• WORK ITEM
Copy, exactly and without additions, every line in the records below from the one holding "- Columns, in" through the one holding "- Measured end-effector", both ends included.

• EXERCISE MATERIALS
************
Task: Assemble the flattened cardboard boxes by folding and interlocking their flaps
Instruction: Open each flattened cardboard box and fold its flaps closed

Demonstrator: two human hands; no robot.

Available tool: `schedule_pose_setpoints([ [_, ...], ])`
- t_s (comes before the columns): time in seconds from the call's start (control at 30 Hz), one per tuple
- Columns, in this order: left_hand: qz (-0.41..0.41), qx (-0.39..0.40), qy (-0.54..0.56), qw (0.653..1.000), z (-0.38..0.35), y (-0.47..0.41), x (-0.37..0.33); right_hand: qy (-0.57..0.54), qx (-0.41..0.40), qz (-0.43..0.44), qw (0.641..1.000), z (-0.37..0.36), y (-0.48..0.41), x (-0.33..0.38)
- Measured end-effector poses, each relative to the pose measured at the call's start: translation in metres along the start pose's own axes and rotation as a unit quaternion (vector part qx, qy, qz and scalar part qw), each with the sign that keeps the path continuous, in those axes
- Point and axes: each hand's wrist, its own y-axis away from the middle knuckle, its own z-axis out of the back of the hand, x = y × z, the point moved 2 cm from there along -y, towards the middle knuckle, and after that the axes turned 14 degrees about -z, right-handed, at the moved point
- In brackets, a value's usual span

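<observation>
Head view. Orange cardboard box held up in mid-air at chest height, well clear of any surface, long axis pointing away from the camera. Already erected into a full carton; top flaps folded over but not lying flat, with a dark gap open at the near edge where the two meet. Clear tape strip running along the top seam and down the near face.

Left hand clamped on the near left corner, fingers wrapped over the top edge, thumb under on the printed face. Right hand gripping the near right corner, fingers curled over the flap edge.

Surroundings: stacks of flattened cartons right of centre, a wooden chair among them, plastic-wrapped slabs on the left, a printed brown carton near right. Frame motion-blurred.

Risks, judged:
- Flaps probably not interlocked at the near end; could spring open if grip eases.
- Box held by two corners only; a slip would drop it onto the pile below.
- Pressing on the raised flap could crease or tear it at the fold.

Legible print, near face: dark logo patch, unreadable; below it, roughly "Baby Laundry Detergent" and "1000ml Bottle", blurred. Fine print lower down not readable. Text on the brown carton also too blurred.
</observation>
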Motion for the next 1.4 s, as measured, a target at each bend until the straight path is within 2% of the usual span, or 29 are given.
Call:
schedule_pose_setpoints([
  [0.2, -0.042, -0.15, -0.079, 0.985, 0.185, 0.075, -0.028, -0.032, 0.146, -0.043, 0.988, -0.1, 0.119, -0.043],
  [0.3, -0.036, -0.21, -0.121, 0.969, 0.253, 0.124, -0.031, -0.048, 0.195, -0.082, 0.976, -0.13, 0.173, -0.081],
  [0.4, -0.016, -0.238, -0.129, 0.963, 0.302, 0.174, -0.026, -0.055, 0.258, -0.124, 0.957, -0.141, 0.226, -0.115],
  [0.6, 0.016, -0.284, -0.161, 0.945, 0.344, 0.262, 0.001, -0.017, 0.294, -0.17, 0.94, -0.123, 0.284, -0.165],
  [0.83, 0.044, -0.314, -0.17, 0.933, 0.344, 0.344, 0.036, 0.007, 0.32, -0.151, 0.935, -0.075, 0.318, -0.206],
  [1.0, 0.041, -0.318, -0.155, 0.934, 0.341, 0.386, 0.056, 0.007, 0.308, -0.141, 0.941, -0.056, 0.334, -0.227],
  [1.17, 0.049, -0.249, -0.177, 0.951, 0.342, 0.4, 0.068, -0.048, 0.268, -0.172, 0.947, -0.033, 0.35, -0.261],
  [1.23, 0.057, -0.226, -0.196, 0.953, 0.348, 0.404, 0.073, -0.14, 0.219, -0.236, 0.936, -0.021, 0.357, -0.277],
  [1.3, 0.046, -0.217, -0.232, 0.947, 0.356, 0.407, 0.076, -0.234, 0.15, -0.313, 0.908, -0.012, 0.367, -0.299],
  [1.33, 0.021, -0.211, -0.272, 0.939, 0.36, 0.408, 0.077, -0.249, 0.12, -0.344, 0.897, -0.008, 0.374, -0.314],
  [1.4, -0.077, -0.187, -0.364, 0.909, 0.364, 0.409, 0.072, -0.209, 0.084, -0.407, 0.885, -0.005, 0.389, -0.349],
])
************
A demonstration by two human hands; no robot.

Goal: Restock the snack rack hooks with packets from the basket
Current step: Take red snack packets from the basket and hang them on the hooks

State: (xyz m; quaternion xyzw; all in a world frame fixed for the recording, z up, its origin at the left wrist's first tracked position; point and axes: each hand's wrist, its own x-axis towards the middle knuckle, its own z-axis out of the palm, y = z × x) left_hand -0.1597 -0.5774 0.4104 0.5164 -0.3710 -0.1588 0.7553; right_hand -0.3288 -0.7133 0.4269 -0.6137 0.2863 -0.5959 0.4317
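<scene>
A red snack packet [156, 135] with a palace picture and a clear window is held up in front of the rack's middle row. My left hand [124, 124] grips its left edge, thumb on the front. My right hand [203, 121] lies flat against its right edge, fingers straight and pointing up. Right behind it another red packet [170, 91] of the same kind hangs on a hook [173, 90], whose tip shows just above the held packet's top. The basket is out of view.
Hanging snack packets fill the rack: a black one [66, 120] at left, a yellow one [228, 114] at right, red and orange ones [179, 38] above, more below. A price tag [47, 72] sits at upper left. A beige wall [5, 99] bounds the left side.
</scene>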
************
• OUTPUT BELOW
- Columns, in this order: left_hand: qz (-0.41..0.41), qx (-0.39..0.40), qy (-0.54..0.56), qw (0.653..1.000), z (-0.38..0.35), y (-0.47..0.41), x (-0.37..0.33); right_hand: qy (-0.57..0.54), qx (-0.41..0.40), qz (-0.43..0.44), qw (0.641..1.000), z (-0.37..0.36), y (-0.48..0.41), x (-0.33..0.38)
- Measured end-effector poses, each relative to the pose measured at the call's start: translation in metres along the start pose's own axes and rotation as a unit quaternion (vector part qx, qy, qz and scalar part qw), each with the sign that keeps the path continuous, in those axes

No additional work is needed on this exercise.